La photographie comptable ainsi stabilisée permet de mettre en évidence un déficit cumulé des 32 CHU (hors Guyane) de 804 ME pour les budgets principaux, soit quatre fois plus qu’en 2021 (205 M€), contre 975 M€ en 2024. Seuls 7 CHU parviennent à dégager un résultat excédentaire.
Conséquemment, 11 CHU présentent un CAF nette négative. Cela signifie qu’ils sont obligés d’emprunter pour rembourser le capital de leur dette. Il résulte de cette situation une fragilisation très importante de leur capacité à financer leur investissement, alors que des opérations indispensables à leurs activités sont engagées. De la même façon, une situation budgétaire très dégradée des CHU a également des conséquences sur la façon d’assumer la mission enseignement et recherche.

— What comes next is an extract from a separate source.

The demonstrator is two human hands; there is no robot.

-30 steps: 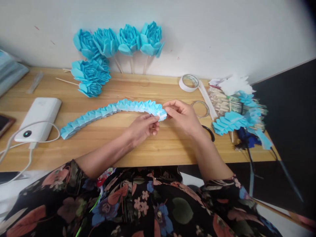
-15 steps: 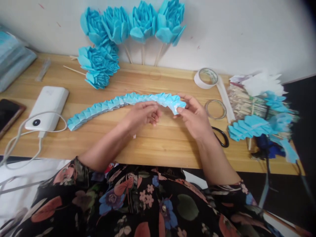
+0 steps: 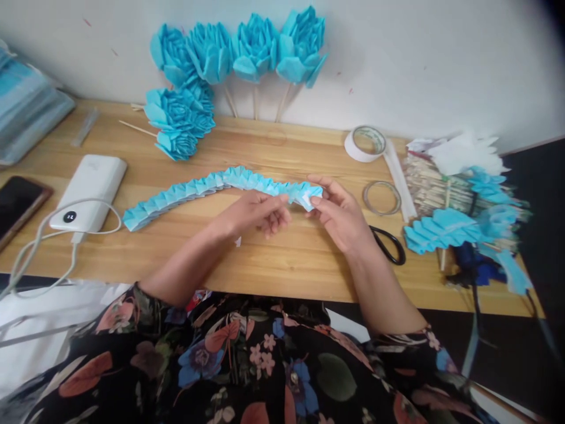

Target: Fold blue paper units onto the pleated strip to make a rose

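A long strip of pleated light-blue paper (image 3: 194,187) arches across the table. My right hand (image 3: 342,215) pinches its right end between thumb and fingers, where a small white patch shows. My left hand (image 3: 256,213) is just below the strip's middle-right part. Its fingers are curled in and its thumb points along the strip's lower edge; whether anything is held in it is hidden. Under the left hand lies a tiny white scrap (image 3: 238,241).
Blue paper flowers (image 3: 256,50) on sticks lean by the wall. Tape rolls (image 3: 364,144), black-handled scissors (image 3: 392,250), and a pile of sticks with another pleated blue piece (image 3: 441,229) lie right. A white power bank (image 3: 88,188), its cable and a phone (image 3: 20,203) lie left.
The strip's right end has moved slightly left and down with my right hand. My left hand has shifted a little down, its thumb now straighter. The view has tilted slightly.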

Une situation paradoxale alors que l’activité n’a jamais autant progressé
Ce redressement très lent et très partiel de la situation budgétaire des CHU est d’autant plus marquant que la croissance du nombre de séjours est historique, avec de près de 10% sur deux ans (+4,3% entre 2024 et 2025 après +4,6% entre 2023 et 2024).
Dans un modèle économique cohérent, la croissance d’activité aurait dû permettre de rétablir la situation budgétaire des établissements.
En effet, l’activité globale, portée par l’hospitalisation de jour, dépasse désormais le niveau de 2019 et la productivité des personnels (nombre d’ETP / séjours produits) est certainement supérieure à celle d’avant Covid.
Des déficits expliqués par le rapport IGAS et IGAS/IGF récents.
Dans des rapports récents, les deux corps d’inspection soulignent que les deux tiers des déficits des hôpitaux s’expliquent par la sous-compensation des mesures salariales nationales et pour partie par l’inflation sur la période.
La situation budgétaire très dégradée des CHU prend donc racine dans des causes exogènes qu’ils ne peuvent pas à compenser en réouvrant les lits fermés en post-Covid et en réalisant une activité record.
Ce sous financement pèse structurellement sur la situation financière des établissements en générant un effet cumulatif négatif. A défaut d’une réponse adaptée à ce problème de sous-financement, l’étau se referme progressivement sur les CHU Français, limitant ainsi l’investissement, notamment la modernisation de nos établissements et le développement de l’innovation.
Un déséquilibre structurel profond entre les coûts et les tarifs
Cette situation paradoxale – coexistence de déficits records et d’une activité record – s’explique par le désajustement structurel profond et persistant entre les coûts et le niveau des tarifs.